Required work: A line below contains "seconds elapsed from", and a later one contains "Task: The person". Repeat both, with every line between them, exactly.

Raw data:
....

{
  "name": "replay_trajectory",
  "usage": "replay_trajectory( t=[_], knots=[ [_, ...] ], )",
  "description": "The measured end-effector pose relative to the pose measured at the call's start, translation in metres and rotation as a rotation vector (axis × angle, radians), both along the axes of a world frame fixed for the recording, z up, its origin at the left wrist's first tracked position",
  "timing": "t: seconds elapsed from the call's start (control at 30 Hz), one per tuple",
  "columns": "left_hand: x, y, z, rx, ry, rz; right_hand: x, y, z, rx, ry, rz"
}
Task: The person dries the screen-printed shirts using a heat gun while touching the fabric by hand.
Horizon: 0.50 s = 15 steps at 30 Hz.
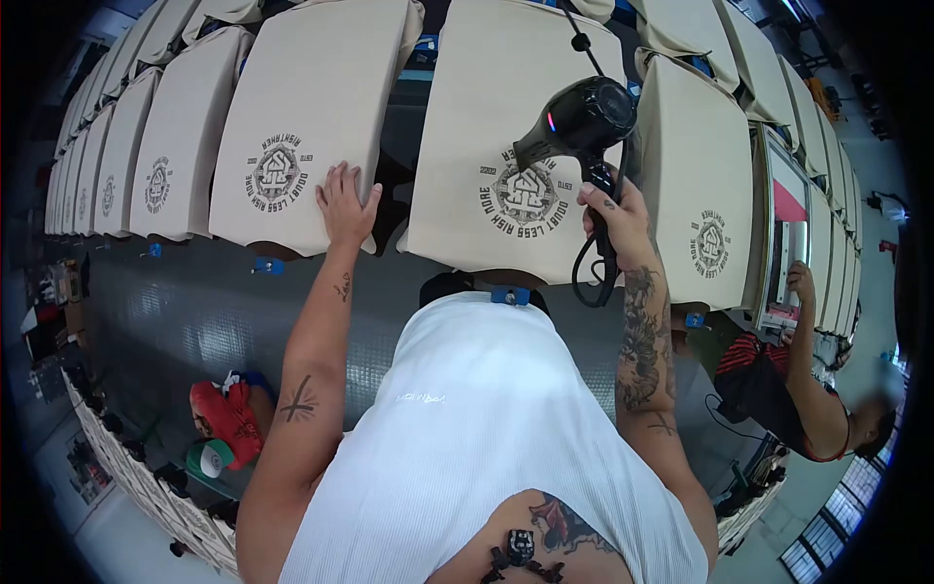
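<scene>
A black hair dryer point(579, 112) is in my right hand point(623, 219), my fingers wrapped round its handle. Its nozzle points left, above the dark circular print point(525, 200) on a cream T-shirt point(506, 88) stretched over a board. The dryer's black cord loops below my hand. My left hand point(347, 206) rests flat with fingers spread on the lower right corner of another cream T-shirt point(321, 68) to the left. That one bears the same kind of print point(276, 173).
More printed cream T-shirts on boards point(182, 146) run in rows to both sides. At right a person point(798, 389) holds a framed screen point(786, 209). Someone in red point(232, 423) is behind at left. Blue clamps point(510, 296) stick out at the boards' near ends.
</scene>
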State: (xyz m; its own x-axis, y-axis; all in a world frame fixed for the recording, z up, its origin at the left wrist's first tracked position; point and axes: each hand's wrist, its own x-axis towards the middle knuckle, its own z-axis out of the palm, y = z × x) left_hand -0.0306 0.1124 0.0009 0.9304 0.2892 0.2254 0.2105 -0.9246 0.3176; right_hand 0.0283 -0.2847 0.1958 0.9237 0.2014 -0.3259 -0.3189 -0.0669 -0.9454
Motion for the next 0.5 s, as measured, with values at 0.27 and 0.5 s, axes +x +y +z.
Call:
replay_trajectory(
  t=[0.27,0.5],
  knots=[
    [-0.003,-0.004,-0.002,0.000,-0.008,-0.002,-0.017,0.016,0.000,-0.006,0.053,0.109],
    [-0.002,-0.001,-0.006,-0.015,-0.002,-0.005,-0.031,-0.022,0.013,-0.057,0.045,-0.052]
  ],
)
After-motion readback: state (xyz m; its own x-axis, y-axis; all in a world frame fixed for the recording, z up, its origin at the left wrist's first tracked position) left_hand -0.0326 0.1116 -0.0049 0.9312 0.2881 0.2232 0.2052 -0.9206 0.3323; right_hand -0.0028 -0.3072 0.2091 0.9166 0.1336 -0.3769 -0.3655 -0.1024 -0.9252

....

Result for this exercise:
  "timing": "t: seconds elapsed from the call's start (control at 30 Hz), one per tuple",
  "columns": "left_hand: x, y, z, rx, ry, rz; right_hand: x, y, z, rx, ry, rz"
}
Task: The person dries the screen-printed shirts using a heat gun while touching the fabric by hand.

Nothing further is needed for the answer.